◆ **HOW TO COMPLETE THIS TASK**:
Each record below needs to be written out exactly as it reads.

◆ **DATA PROVIDED**:
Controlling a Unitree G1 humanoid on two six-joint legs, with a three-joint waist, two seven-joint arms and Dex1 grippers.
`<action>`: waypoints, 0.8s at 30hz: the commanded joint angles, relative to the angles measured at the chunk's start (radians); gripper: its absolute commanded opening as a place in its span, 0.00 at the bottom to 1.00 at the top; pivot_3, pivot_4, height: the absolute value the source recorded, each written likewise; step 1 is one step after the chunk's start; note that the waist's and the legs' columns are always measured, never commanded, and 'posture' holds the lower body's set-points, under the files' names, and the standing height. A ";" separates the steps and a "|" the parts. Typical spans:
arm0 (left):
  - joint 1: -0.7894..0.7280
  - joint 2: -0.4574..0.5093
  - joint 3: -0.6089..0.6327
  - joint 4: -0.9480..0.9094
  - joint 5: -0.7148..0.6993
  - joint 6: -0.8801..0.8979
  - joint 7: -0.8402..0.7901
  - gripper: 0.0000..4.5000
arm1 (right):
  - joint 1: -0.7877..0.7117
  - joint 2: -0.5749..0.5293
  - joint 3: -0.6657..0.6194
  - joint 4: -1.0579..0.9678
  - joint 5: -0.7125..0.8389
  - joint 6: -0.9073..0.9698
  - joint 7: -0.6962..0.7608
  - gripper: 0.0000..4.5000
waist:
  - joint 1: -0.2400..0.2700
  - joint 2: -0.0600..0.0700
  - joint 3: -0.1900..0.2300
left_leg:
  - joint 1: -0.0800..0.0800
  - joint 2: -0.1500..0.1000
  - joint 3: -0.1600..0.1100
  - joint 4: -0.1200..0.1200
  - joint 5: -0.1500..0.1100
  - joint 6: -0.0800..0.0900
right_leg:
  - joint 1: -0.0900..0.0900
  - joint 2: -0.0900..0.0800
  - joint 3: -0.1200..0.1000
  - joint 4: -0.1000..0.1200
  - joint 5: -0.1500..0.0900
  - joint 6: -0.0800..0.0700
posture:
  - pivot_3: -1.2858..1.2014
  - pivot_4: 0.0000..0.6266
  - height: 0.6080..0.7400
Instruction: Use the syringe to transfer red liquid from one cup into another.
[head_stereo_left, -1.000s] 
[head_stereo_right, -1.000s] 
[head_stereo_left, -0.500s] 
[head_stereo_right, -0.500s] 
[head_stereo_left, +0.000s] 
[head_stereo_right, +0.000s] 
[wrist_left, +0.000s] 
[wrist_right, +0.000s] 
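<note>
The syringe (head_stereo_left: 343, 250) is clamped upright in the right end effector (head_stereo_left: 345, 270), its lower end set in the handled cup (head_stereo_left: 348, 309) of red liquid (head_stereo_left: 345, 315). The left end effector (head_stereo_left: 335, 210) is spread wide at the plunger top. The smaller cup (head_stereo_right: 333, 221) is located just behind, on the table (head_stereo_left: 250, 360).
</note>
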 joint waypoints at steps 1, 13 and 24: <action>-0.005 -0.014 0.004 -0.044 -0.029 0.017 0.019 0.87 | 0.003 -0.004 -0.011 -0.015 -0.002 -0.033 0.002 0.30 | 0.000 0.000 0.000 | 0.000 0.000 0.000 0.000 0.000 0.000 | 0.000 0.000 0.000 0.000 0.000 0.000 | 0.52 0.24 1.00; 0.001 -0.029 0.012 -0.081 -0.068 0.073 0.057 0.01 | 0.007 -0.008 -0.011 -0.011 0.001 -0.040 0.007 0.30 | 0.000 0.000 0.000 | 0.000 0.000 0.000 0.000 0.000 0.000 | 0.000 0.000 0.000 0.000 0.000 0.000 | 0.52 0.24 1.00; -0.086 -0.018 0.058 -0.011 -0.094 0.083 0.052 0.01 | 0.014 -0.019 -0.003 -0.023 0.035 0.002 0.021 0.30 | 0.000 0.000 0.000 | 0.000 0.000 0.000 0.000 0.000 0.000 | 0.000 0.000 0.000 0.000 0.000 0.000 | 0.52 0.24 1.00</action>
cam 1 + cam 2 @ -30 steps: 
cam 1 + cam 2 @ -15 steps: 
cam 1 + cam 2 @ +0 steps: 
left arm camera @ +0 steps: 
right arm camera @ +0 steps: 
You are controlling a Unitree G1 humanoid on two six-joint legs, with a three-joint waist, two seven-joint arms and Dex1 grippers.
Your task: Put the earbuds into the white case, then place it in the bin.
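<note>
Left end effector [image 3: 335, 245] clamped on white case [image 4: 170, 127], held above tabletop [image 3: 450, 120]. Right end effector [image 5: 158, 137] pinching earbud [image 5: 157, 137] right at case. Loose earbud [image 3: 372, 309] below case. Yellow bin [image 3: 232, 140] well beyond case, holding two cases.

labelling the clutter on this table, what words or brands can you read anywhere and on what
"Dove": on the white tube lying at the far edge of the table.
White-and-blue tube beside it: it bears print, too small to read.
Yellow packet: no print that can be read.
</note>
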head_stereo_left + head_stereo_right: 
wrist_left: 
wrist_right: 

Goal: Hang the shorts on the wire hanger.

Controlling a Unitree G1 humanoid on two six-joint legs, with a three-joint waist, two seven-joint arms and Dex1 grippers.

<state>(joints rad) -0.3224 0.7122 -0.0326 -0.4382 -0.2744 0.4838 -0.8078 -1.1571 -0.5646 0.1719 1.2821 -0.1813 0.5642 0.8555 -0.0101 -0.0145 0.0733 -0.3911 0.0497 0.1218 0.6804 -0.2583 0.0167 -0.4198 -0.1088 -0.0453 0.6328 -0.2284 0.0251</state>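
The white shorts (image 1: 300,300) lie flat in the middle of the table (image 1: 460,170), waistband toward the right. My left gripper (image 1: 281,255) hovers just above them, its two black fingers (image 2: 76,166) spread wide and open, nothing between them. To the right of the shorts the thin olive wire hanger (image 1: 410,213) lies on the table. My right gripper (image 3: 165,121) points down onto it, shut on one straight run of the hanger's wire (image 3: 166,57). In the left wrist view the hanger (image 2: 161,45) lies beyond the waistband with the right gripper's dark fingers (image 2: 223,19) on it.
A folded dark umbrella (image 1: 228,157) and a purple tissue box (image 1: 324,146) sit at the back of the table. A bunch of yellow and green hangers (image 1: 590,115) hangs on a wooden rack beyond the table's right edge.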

◆ **EXPECTED OUTPUT**:
Controlling a Unitree G1 humanoid on two six-joint legs, with a three-joint waist, two seven-joint arms and Dex1 grippers.
`<action>`: waypoints, 0.8s at 30hz: the commanded joint angles, relative to the angles measured at the chunk's start (radians); gripper: its absolute commanded opening as a place in its span, 0.00 at the bottom to 1.00 at the top; pivot_3, pivot_4, height: the absolute value the source recorded, each written likewise; step 1 is one step after the chunk's start; note that the waist's and the legs' columns are always measured, never commanded, and 'posture' holds the lower body's set-points, under the files' names, and the standing height. A ";" separates the steps and a "|" the parts. Typical spans:
arm0 (left):
  - joint 1: -0.7894..0.7280
  - joint 2: -0.4574..0.5093
  - joint 3: -0.6089..0.6327
  - joint 4: -0.9480..0.9094
  - joint 5: -0.7148..0.6993
  - joint 6: -0.8801..0.8979
  - joint 7: -0.8402..0.7901
  - gripper: 0.0000..4.5000
arm1 (right):
  - joint 1: -0.7877..0.7117
  - joint 2: -0.5749..0.5293
  - joint 3: -0.6657..0.6194
  - joint 4: -1.0579..0.9678
  - joint 5: -0.7125..0.8389
  - joint 6: -0.9073..0.9698
  - joint 7: -0.6962..0.7608
  - gripper: 0.0000..4.5000
waist:
  - joint 1: -0.2400..0.2700
  - joint 2: -0.0600..0.0700
  - joint 3: -0.1900..0.2300
left_leg:
  - joint 1: -0.0800..0.0800
  - joint 2: -0.1500..0.1000
  - joint 3: -0.1600..0.1100
  - joint 4: -0.1200..0.1200
  - joint 5: -0.1500..0.1100
  - joint 6: -0.0800..0.0900
right_leg:
  - joint 1: -0.0900..0.0900
  - joint 2: -0.0900..0.0800
  - joint 3: -0.1200..0.1000
  - joint 4: -0.1000..0.1200
  - joint 5: -0.1500..0.0900
  - joint 6: -0.0800..0.0700
posture:
  - pivot_3: -1.2858..1.2014
  - pivot_4: 0.0000..0.6266
  - height: 0.6080..0.7400
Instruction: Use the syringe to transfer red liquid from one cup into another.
[head_stereo_left, -1.000s] 
[head_stereo_right, -1.000s] 
[head_stereo_left, -0.500s] 
[head_stereo_right, -0.500s] 
[head_stereo_left, +0.000s] 
[head_stereo_right, +0.000s] 
[wrist_left, +0.000s] 
[wrist_right, +0.000s] 
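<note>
The syringe (head_stereo_left: 343, 250) is clamped upright in the right end effector (head_stereo_left: 345, 270), its lower end set in the handled cup (head_stereo_left: 348, 309) of red liquid (head_stereo_left: 345, 315). The left end effector (head_stereo_left: 335, 210) is spread wide at the plunger top. The smaller cup (head_stereo_right: 333, 221) is located just behind, on the table (head_stereo_left: 250, 360).
</note>
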 joint waypoints at steps 1, 13 and 24: <action>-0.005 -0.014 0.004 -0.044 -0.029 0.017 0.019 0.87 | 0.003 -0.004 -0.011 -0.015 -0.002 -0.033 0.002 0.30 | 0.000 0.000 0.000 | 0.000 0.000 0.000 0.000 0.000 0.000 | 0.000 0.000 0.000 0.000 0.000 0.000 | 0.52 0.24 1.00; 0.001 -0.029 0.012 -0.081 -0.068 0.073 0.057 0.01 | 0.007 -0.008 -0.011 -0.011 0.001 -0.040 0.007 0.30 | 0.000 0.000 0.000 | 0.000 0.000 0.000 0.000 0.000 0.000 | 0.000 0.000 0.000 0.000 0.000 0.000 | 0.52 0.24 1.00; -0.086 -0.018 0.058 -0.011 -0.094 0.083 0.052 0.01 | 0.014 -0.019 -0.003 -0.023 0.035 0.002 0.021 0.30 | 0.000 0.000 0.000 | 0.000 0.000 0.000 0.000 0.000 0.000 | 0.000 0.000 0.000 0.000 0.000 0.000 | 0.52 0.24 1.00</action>
cam 1 + cam 2 @ -30 steps: 
cam 1 + cam 2 @ -15 steps: 
cam 1 + cam 2 @ +0 steps: 
left arm camera @ +0 steps: 
right arm camera @ +0 steps: 
You are controlling a Unitree G1 humanoid on two six-joint legs, with a three-joint waist, two seven-joint arms and Dex1 grippers.
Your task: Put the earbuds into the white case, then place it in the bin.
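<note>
Left end effector [image 3: 335, 245] clamped on white case [image 4: 170, 127], held above tabletop [image 3: 450, 120]. Right end effector [image 5: 158, 137] pinching earbud [image 5: 157, 137] right at case. Loose earbud [image 3: 372, 309] below case. Yellow bin [image 3: 232, 140] well beyond case, holding two cases.

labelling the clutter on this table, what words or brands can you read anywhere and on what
"Dove": on the white tube lying at the far edge of the table.
White-and-blue tube beside it: it bears print, too small to read.
Yellow packet: no print that can be read.
</note>
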head_stereo_left + head_stereo_right: 
wrist_left: 
wrist_right: 

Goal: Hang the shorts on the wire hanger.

Controlling a Unitree G1 humanoid on two six-joint legs, with a three-joint waist, two seven-joint arms and Dex1 grippers.

<state>(joints rad) -0.3224 0.7122 -0.0326 -0.4382 -0.2744 0.4838 -0.8078 -1.1571 -0.5646 0.1719 1.2821 -0.1813 0.5642 0.8555 -0.0101 -0.0145 0.0733 -0.3911 0.0497 0.1218 0.6804 -0.2583 0.0167 -0.4198 -0.1088 -0.0453 0.6328 -0.2284 0.0251</state>
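The white shorts (image 1: 300,300) lie flat in the middle of the table (image 1: 460,170), waistband toward the right. My left gripper (image 1: 281,255) hovers just above them, its two black fingers (image 2: 76,166) spread wide and open, nothing between them. To the right of the shorts the thin olive wire hanger (image 1: 410,213) lies on the table. My right gripper (image 3: 165,121) points down onto it, shut on one straight run of the hanger's wire (image 3: 166,57). In the left wrist view the hanger (image 2: 161,45) lies beyond the waistband with the right gripper's dark fingers (image 2: 223,19) on it.
A folded dark umbrella (image 1: 228,157) and a purple tissue box (image 1: 324,146) sit at the back of the table. A bunch of yellow and green hangers (image 1: 590,115) hangs on a wooden rack beyond the table's right edge.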

Nothing further is needed to complete the exercise.